Aparatur Harus Bersinergi Dengan Masyarakat dan Swasta

SAMARINDA – Pejabat strukural pemerintahan, mempunyai peran dan tanggung jawab besar untuk membantu mempromosikan potensi daerah. Pejabat struktural pemerintah juga harus memiliki kemampuan mengajak sektor swasta berinvestasi dalam pengelolaan sumber daya alam dan mendukung pembangunan daerah.
 “Sebagai aparatur pemerintah, pejabat struktural harus memiliki kemampuan untuk mengajak dunia usaha dan masyarakat agar bersinergi mengimplementasikan berbagai kebijakan  yang menjadi tanggungjawab instansinya,” kata Kepala Pusat Kajian Pendidikan dan Pelatihan Aparatur III Lembaga Administrasi Negara (PKP2A III LAN) Samarinda Meiliana pada Diklatpim IV di Ruang Mini Theatre PKP2A III LAN Samarinda, Rabu (22/5).

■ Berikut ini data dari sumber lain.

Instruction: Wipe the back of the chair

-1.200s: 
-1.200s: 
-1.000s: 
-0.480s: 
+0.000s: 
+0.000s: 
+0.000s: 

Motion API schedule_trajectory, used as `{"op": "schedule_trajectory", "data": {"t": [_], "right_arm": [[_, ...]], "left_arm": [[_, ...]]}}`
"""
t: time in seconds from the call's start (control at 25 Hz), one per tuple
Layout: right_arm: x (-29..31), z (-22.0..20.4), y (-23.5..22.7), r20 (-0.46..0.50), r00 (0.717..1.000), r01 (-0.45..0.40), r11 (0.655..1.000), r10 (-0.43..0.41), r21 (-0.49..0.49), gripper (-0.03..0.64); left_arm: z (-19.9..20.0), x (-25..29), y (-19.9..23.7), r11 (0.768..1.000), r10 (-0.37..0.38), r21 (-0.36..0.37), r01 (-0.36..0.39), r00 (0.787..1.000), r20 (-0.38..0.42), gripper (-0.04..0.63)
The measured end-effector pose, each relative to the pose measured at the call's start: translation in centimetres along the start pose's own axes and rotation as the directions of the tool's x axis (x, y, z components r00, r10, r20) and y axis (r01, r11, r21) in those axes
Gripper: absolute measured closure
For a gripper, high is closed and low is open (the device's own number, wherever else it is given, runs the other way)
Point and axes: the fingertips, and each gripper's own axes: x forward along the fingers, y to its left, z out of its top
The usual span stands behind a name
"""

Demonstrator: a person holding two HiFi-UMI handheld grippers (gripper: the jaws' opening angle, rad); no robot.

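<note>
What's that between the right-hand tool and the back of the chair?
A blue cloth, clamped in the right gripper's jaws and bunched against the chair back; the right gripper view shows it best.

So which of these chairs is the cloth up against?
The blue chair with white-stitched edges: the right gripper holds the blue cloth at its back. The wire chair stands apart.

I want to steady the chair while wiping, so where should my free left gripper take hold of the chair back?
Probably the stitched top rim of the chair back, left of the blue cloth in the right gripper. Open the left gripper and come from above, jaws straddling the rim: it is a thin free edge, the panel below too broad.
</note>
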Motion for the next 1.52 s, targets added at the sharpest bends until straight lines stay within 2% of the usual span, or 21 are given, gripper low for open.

Menurut dia, selain harus berwawasan global dan nasional, juga diperlukan pejabat yang mampu menjabarkan arah, strategi kebijakan dan program ke dalam kegiatan serta mampu mensinergikan seluruh pemangku kepentingan untuk terlibat pelaksanaan kegiatan.
Pembinaan  melalui jalur pendidikan dan pelatihan (Diklat), khususnya Diklat Kepemimpinan (Diklatpim) diperlukan guna membentuk aparatur yang kompeten sebagai pejabat struktural.
Hal ini sesuai dengan tujuan penyelenggaraan Diklatpim yakni meningkatkan pengetahuan, keahlian dan keterampilan serta sikap (prilaku) agar para pejabat eselon IV tersebut dapat melaksanakan tugas jabatan secara profesional dilandasi kepribadian dan etika PNS.
Terutama memantapkan sikap dan semangat pengabdian yang berorientasi pelayanan, pengayoman dan pemberdayaan masyarakat. Sehingga tercipta aparatur yang berkemampuan dan berperan sebagai pembaharu sekaligus  perekat persatuan dan kesatuan.
“Selain itu, menciptakan kesamaan visi dan dinamika pola pikir dalam melaksanakan tugas pemerintahan umum dan pembangunan guna terwujudnya pemerintahan yang baik, bersih dan berwibawa serta memberikan pelayanan maksimal bagi masyarakat,” jelas Meiliana.
Diklat Kepemimpinan tingkat IV angkatan III yang digelar PKP2A III LAN Samarindan bekerjasama dengan Pemkot Balikpapan dan Pemkab Penajam Paser Utara diikuti 35 peserta yang diselenggarakan selama enam minggu sejak 21 Mei-2 Juli 2013. (yans/hmsprov).